Ahead of this week’s World Economic Forum (WEF) in Davos, Oxfam is using its high-profile role to demand action on global inequality, says The Guardian. The charity’s research, published on Monday, says that the wealthiest 1% now own 48% of the world’s wealth, while the bottom 80% own just 5.5%.
Winnie Byanyima, executive director of Oxfam International and one of the six co-chairs at the WEF, said the increased concentration of wealth was “dangerous and needs to be reversed”.
Oxfam has been “pushing this sort of meme for a while”, says Ryan Bourne in The Spectator. Last year it made the “startling claim” that “the world’s richest 85 people own the same wealth as the bottom 3.5 billion combined”, a statistic that was shown to be “bogus”.
This week’s headline claim is just a “slight re-hashing of this factoid”. It is based on Credit Suisse data on net wealth, “which throws up all sorts of weird findings” when you add it up across large populations, because it is calculated by adding up the value of assets and taking off debts.
One Credit Suisse graph suggests China has no people in the bottom 10% and most of its population in the top 50%, while North America supposedly has around 8% of the world’s poorest population.
Why? Because according to this methodology, a Chinese person who has 50p but no assets or debts is richer than an American loaded up with a mortgage and other debts.
It’s not just that the methodology is “absurd”, says Allister Heath in The Daily Telegraph.

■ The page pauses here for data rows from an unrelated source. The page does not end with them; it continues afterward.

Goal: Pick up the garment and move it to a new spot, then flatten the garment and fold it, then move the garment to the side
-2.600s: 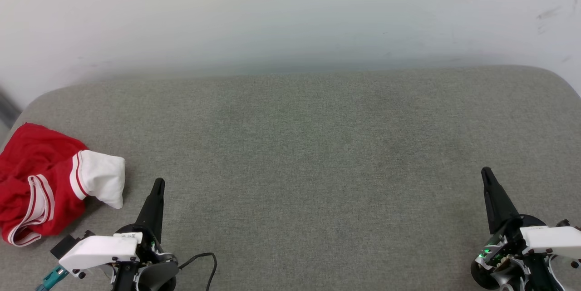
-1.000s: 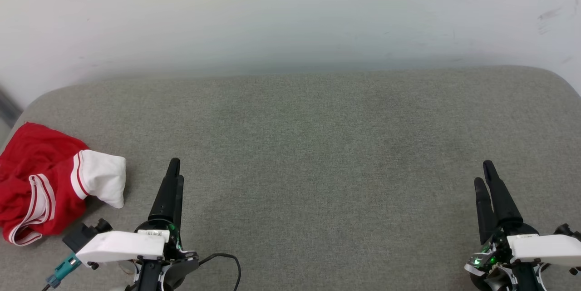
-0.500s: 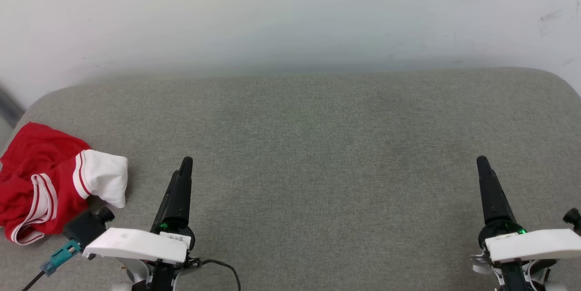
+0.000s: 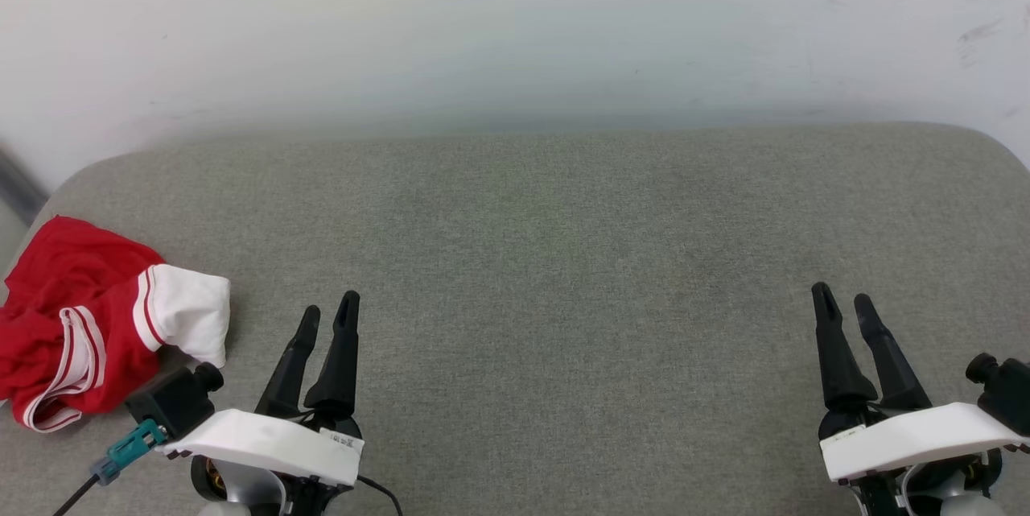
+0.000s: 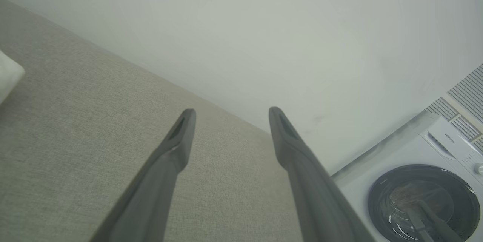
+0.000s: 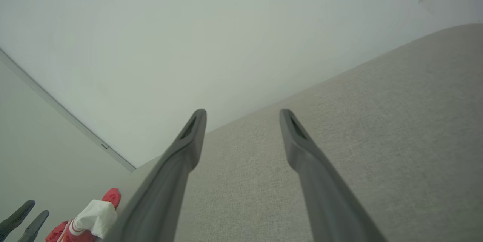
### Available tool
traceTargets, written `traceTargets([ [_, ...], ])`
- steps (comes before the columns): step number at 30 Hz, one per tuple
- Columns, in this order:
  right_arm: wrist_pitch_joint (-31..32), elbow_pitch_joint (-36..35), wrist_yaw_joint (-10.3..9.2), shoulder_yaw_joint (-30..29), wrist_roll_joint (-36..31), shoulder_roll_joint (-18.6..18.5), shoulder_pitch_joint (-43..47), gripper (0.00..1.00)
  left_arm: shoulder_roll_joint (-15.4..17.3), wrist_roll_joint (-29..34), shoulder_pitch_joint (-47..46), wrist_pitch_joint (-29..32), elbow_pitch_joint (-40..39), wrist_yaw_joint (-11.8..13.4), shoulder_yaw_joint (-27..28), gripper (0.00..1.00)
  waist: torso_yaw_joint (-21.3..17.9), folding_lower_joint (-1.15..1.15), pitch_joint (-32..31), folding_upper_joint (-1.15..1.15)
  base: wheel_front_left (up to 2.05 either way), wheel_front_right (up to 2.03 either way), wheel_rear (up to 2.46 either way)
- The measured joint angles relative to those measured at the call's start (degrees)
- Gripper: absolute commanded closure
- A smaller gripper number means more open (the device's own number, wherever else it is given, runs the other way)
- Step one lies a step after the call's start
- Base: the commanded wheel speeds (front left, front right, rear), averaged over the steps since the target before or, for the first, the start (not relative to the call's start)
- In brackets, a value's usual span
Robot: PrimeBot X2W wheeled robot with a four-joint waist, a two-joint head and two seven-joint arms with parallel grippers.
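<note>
The garment (image 4: 72,323) lies crumpled at the far left edge of the grey cushioned surface (image 4: 547,242): red cloth with a white sleeve and red-and-white striped trim. It also appears small in the right wrist view, garment (image 6: 92,217). My left gripper (image 4: 328,311) stands open just right of the garment, apart from it, nothing between its fingers. In the left wrist view the left gripper (image 5: 229,113) points over bare cushion toward the wall, and a white corner of the garment (image 5: 9,77) shows at the left edge. My right gripper (image 4: 842,297) is open and empty at the lower right; right gripper (image 6: 243,113).
A white wall (image 4: 515,25) rises behind the cushion's far edge. A white washing machine (image 5: 419,189) with a dark round door stands beyond the cushion in the left wrist view. The left gripper's fingers (image 6: 22,219) show in the right wrist view.
Both wrists have rolled, so each gripper now shows two spread fingers instead of one edge-on. The left gripper has crept forward and rightward. The garment has not moved.
</note>
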Motion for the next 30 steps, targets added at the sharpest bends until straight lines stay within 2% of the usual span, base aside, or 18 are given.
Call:
traceTargets([
  [14, 1.35, -2.56, 0.00, -0.96, -14.77, 0.29, 0.88, 0.00, 0.35, 12.77, 0.50, -2.19, 0.54, -0.04, -0.33, 0.00, 0.11, 0.00, 0.05, 0.00, 0.00, 0.00, 0.00],
  [30, 2.26, -4.25, 0.00, -1.58, -23.30, 0.45, 1.88, 0.00, 0.49, 22.23, 0.71, -4.43, 1.31, -0.05, -0.51, 0.00, 0.37, 0.00, -0.04, 0.00, 0.00, 0.00, 0.00],
])
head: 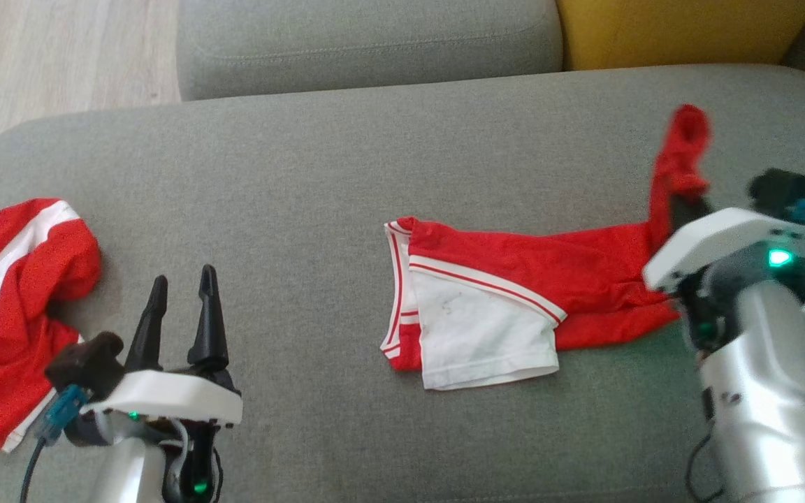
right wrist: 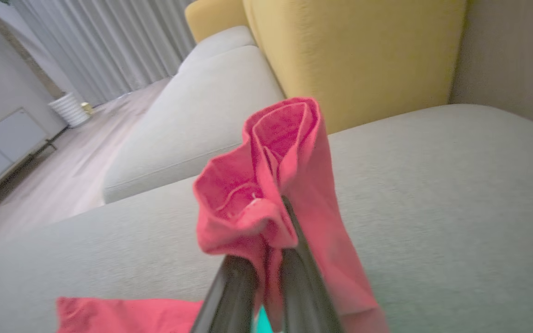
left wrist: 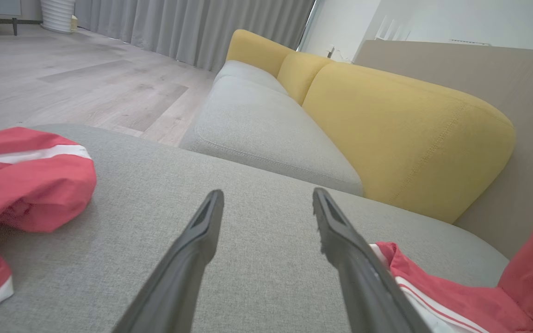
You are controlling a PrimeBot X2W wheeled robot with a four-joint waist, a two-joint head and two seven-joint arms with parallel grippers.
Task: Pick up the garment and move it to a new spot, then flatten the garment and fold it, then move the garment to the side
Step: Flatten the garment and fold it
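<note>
Red cloth with a white band, a second garment (head: 18,307), is lying crumpled at the left edge of the grey sofa seat (head: 305,161), with part of it running out of the head view. Just beside it the left hand (head: 183,276) is hovering over bare cushion, its fingers standing wide apart and gripping nothing.

Open grey fabric is stretching from there to the middle of the seat. There the garment (head: 514,286), red with a white panel and striped trim, is lying mostly flat and reaching toward the right edge. Its right end is rising in a bunched peak, and the right hand (head: 684,208) is pinching it with fingers clamped together on the cloth.

A broad bare strip is running along the far edge of the seat. Beyond it, wooden floor (head: 53,49) is showing at the far left, then a further grey seat (head: 367,42), then a yellow back cushion (head: 682,31).

The right hand's fingertips are sitting buried in the red folds. The raised peak is looking blurred in the head view, and the pale forearm (head: 766,377) is covering the garment's lower right end.
</note>
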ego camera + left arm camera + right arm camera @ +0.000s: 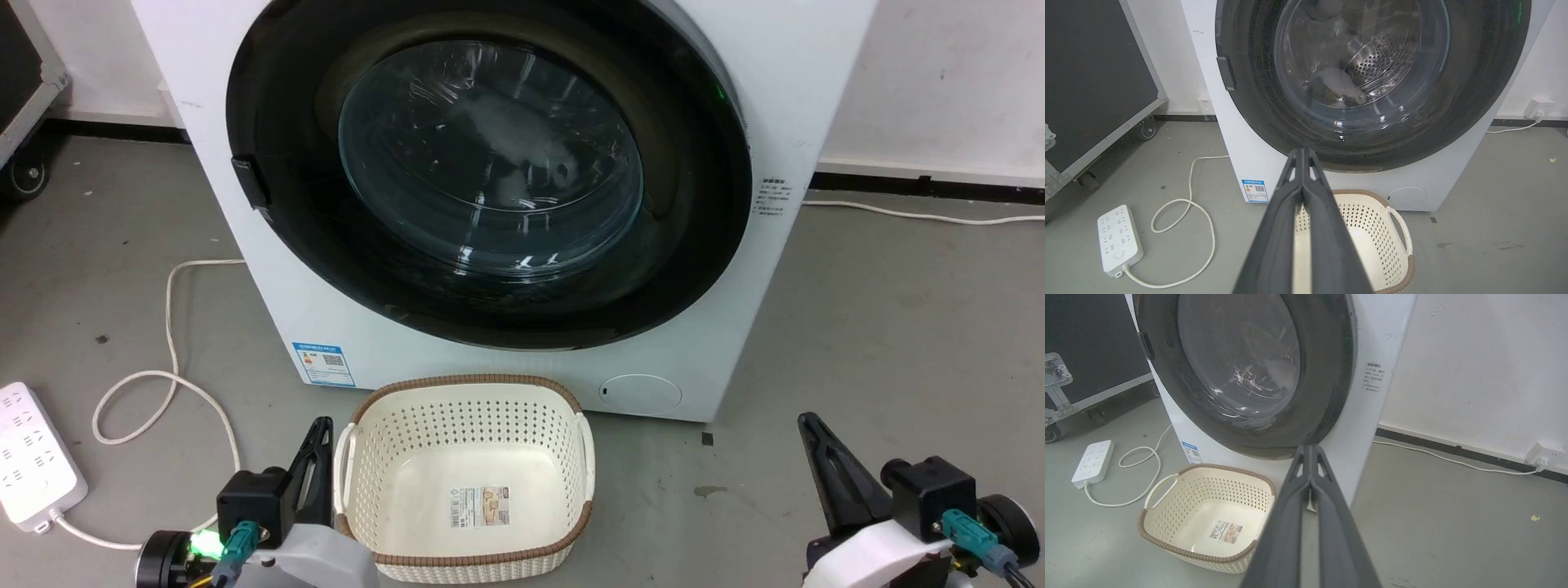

Claiming that the top 1% could own more than 50% of the world’s wealth by 2016 is “just an extrapolation of very temporary trends and exceptional circumstances”.
The real story is the “collapse in genuine global poverty and the explosion in living standards in India, China and much of Africa”, where poverty (“measured correctly”) fell 38% between 1990 and 2011. “Any system that delivers such a wonderful improvement gets my vote.”
Absolute poverty has never been lower, agrees The Times. But it’s not just about that. Inequality matters because it is “a threat to economic growth in the developed world”. Studies from the OECD, the IMF and the World Bank have shown that inequality is bad for growth because “in unequal nations people tend to receive a bad education and are thus less productive”.
A shift in the tax burden from income to wealth “would be welcome”, but there is no substitute for schools and training. “That is the source of better productivity and higher prosperity.”